* Provided data *
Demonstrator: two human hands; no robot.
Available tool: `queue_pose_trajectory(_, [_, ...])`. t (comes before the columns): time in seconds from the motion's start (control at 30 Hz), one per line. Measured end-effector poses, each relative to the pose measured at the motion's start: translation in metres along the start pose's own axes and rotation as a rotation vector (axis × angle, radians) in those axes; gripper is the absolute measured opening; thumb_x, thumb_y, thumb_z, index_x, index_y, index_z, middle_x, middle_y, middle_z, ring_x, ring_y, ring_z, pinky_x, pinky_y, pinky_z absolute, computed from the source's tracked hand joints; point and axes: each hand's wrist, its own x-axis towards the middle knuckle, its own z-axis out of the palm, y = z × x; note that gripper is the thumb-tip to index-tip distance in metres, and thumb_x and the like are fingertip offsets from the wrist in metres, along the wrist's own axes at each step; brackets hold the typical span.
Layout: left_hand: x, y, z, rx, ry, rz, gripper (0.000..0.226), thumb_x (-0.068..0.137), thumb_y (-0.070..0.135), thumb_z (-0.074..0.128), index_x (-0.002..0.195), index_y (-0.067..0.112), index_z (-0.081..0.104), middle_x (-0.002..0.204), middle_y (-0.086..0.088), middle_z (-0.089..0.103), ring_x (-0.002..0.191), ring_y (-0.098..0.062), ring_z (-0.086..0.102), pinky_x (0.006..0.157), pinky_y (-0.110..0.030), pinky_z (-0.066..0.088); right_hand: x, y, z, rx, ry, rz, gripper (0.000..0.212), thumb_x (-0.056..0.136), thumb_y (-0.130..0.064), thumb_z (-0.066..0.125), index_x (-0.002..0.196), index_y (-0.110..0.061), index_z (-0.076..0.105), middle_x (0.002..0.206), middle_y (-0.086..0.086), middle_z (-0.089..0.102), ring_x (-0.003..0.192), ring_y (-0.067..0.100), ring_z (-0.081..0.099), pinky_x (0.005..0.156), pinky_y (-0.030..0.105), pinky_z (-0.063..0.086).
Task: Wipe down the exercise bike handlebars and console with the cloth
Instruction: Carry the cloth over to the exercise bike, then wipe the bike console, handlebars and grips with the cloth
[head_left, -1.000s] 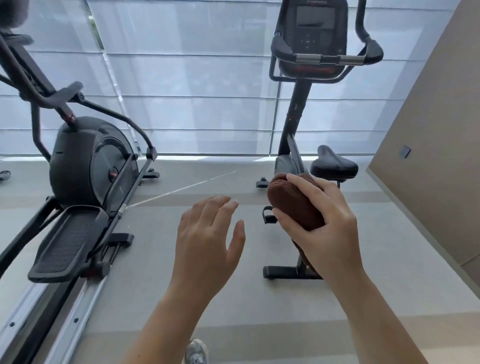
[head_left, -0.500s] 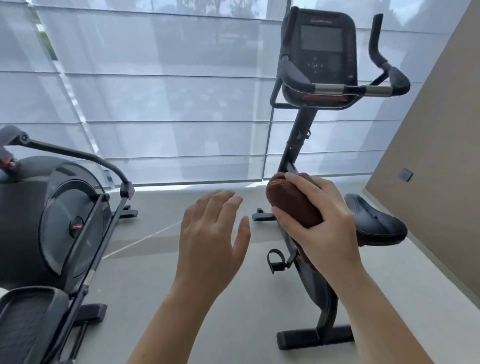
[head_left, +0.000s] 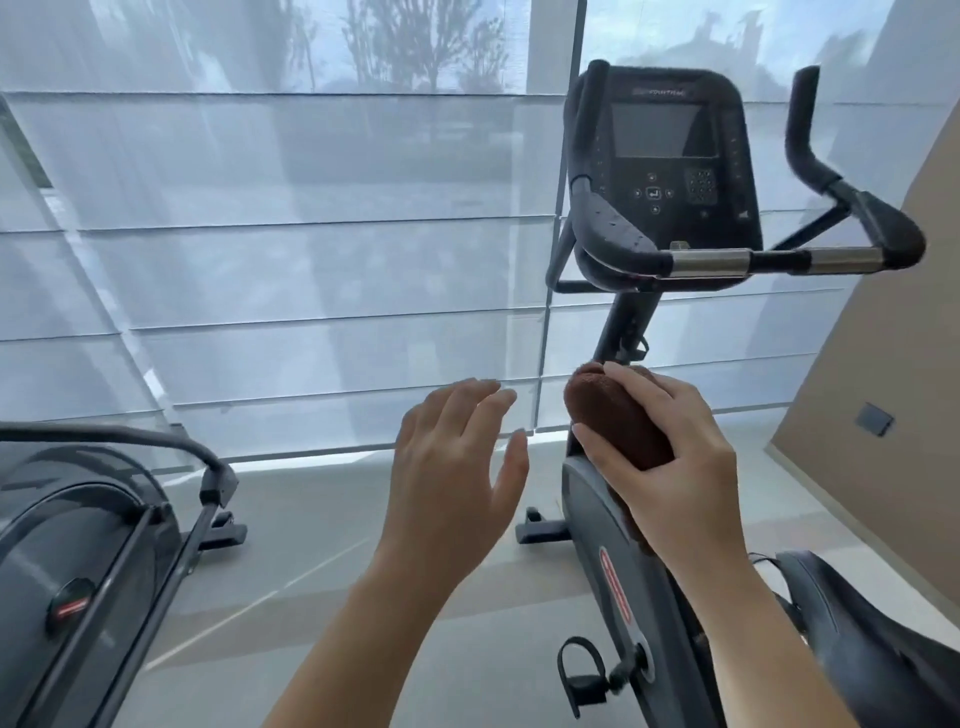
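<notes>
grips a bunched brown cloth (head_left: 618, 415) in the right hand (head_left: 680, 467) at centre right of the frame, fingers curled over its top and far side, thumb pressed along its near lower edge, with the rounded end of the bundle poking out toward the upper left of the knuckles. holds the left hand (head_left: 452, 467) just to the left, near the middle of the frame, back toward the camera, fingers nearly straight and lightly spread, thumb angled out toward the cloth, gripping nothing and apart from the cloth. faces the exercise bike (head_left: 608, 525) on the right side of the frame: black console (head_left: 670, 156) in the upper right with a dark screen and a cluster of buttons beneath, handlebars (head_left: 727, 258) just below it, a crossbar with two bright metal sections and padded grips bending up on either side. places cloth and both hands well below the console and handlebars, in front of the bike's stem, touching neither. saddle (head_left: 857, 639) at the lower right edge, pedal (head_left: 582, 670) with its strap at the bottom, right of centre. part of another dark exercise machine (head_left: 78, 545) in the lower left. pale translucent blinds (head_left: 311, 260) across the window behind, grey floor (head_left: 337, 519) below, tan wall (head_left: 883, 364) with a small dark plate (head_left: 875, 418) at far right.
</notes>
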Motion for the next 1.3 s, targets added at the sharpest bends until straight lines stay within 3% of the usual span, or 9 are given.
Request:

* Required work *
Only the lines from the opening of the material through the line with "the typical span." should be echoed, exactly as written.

* Exercise output *
Demonstrator: two human hands; no robot.
Available tool: `queue_pose_trajectory(_, [_, ...])`. t (comes before the columns): time in seconds from the motion's start (control at 30 Hz), one per line. Measured end-effector poses, each relative to the pose measured at the motion's start: translation in metres along the start pose's own axes and rotation as a rotation vector (axis × angle, radians) in those axes; gripper is the absolute measured opening; thumb_x, thumb_y, thumb_z, index_x, index_y, index_z, middle_x, middle_y, middle_z, ring_x, ring_y, ring_z, pinky_x, pinky_y, pinky_z absolute, computed from the source's tracked hand joints; point and axes: each hand's wrist, its own x-axis towards the middle knuckle, its own z-axis out of the palm, y = z × x; note that gripper is the thumb-tip to index-tip distance in metres, and thumb_x and the like are fingertip offsets from the wrist in metres, along the wrist's own axes at each step; brackets hold the typical span.

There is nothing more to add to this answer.